Music Professors Demand ‘War Machine’ For ‘White Supremacy’

Professors Erika Knapp of the University of North Texas and Whitney Mayo of the University of North Dakota have ignited a debate with their paper “Disrupting Racism in Music Education: Conceptualizing Admissions Processes Through the State and the War Machine.”

The paper attacks what the authors perceive as a persistent issue of racial imbalance within music education programs at the college level.

The work was published in the “Mayday Group’s Action, Criticism, and Theory for Music Education” journal. According to its website, the Mayday Group’s mission is to “apply critical theory and critical thinking to the purposes and practices of music education.”

The professors laid out the narrative of a Black student named “James,” who was not admitted to a music education degree program despite his enthusiasm and sufficient score on an aural exam. This case is presented as evidence for the paper’s claim of systemic racial bias in music education admissions. Knapp and Mayo argue that this bias maintains a White and “Eurocentric” bias that excludes students like James because they are Black.

The professors engage in the typical exercise of apologizing for their own bias as “cisgender, heterosexual white women” as they lay out their demand for an “anti-racist” approach to music education. Their radical suggestion involves a total reimagination of the college admissions process to drop traditional musical auditions and written testing to focus instead on “passion” and “community impact.”

They argue that no lesser measure would effectively challenge the “White dominance” that they see as detrimental to the world of music.

The authors go on in the paper to imagine a university that embraced the fictional James rather than shunning him.
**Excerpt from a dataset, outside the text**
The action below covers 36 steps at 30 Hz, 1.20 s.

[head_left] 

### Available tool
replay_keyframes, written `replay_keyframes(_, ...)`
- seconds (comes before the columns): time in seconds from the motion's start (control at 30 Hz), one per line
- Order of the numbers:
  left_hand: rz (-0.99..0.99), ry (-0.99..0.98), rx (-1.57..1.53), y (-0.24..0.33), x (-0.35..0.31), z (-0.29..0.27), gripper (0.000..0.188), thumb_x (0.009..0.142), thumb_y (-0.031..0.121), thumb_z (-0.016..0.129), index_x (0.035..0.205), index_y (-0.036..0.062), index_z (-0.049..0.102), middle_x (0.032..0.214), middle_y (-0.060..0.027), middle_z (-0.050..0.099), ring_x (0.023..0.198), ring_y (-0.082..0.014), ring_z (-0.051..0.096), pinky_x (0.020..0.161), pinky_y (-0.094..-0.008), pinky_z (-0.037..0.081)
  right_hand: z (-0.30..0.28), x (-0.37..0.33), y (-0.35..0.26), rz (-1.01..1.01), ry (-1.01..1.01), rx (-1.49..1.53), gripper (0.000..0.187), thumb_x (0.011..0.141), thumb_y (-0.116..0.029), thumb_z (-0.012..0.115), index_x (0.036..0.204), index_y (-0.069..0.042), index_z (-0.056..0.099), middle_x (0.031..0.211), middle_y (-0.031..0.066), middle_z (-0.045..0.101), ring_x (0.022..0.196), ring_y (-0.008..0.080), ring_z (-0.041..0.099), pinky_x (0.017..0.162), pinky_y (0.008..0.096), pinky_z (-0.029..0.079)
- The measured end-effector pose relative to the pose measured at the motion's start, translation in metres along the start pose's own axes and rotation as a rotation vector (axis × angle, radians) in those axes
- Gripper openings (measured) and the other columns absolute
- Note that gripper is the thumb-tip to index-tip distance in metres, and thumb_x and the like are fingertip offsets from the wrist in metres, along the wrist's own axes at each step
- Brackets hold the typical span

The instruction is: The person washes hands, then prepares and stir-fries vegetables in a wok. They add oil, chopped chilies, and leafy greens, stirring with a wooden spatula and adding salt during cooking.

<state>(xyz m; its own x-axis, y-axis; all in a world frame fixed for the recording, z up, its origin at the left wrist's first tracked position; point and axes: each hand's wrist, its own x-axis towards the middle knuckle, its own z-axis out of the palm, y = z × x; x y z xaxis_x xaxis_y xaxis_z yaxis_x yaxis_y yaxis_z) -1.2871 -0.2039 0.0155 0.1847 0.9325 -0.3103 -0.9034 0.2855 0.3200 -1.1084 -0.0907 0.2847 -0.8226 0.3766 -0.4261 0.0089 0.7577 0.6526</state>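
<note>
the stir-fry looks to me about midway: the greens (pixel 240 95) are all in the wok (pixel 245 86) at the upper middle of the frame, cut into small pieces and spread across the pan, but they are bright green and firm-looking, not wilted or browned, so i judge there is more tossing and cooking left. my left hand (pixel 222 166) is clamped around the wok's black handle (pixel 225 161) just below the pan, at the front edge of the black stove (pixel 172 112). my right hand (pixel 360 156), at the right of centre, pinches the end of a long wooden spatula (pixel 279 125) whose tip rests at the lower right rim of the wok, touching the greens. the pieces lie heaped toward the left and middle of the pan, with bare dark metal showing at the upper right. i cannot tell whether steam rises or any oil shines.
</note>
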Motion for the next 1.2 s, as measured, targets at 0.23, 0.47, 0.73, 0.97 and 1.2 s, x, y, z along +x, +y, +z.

In their version, he is offered intensive support and extended resources to develop his skills. The institution modifies its approach to education to precisely fit James’ “unique talents and interests,” whatever they may be. Knapp and Mayo insist that is the proper approach to “dismantling the whiteness as property” mindset they believe afflicts higher education.

Critics of the paper question whether the suggested changes are feasible and how they would further actual education or prepare graduates for their future lives.